После обыска на квартире жену вызывали несколько раз ночью в МГБ; ее запугивали, заставляли сказать, что я якобы встречался во Владивостоке с какими-то неизвестными личностями. Жену каждый раз подолгу не выпускали. Но она не дрогнула, она говорила обо мне то, что было на самом деле. За домом МГБ установило наблюдение. Когда мое дело было уже сфабриковано, наблюдение за домом сняли. Жене предложили покинуть Владивосток и взять развод. Развод она взяла после суда, но пока оставалась в городе, а когда меня уже вывезли из Владивостока, то про нее забыли. У МГБ были еще другие заботы. Так и осталась она жить одна. Пока я еще находился во Владивостоке, она морально и материально поддерживала меня. Ее мысли и стремления были направлены ко мне. Ее моральная поддержка придавала мне силы, и мне было легче переносить тяготы нелегкой жизни.
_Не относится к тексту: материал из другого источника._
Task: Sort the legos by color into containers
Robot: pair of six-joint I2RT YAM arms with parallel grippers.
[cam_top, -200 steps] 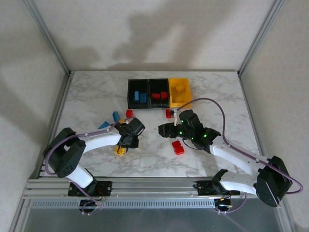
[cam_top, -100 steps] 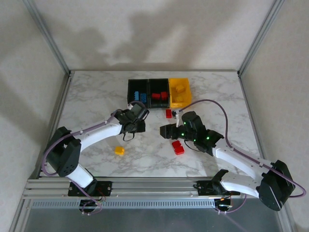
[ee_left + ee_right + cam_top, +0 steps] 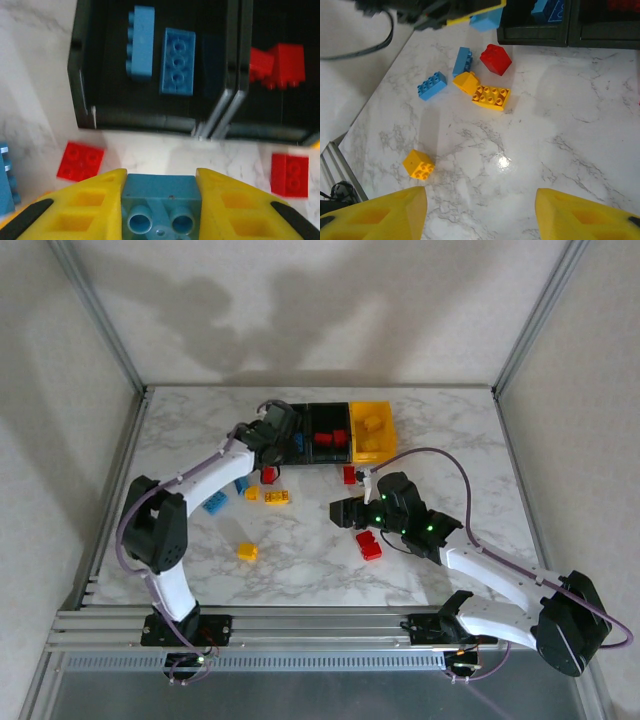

Когда я находился в первом лагере, на мысе Лазарева, она не только всячески поддерживала меня, но, невзирая на все запреты, кордоны и посты, добралась ко мне на мыс, за что я очень ей благодарен и помню об этом всегда. Все последующие годы она продолжала меня поддерживать всеми своими силами и возможностями, и было такое чувство, что она рядом со мною. Я ее часто видел во сне, но это было уже в Якутии.
Она поддерживала меня всегда, хотя и не была уверена, что мы когда-нибудь еще сможем встретиться. Она знала, что осужденных по политической статье после окончания срока не выпускают, а дают новый срок, и так до нескончаемости.
Глава 11
Якутия
Итак, в какой-то небольшой срок летне-осеннего периода 1953 года с Сахалина я добрался до поселка Усть-Нера. «Добрался» не то слово: меня, как и тысячи других, везли морским и сухопутным путем с усиленной охраной с собаками, не оставляли и все невзгоды.
В этом поселке долго нас, политических, не держали — наверное, около дней десяти. Помню, водили на работу — строить бараки. Лагерь был пересыльным, значит, путь предстоял еще дальше.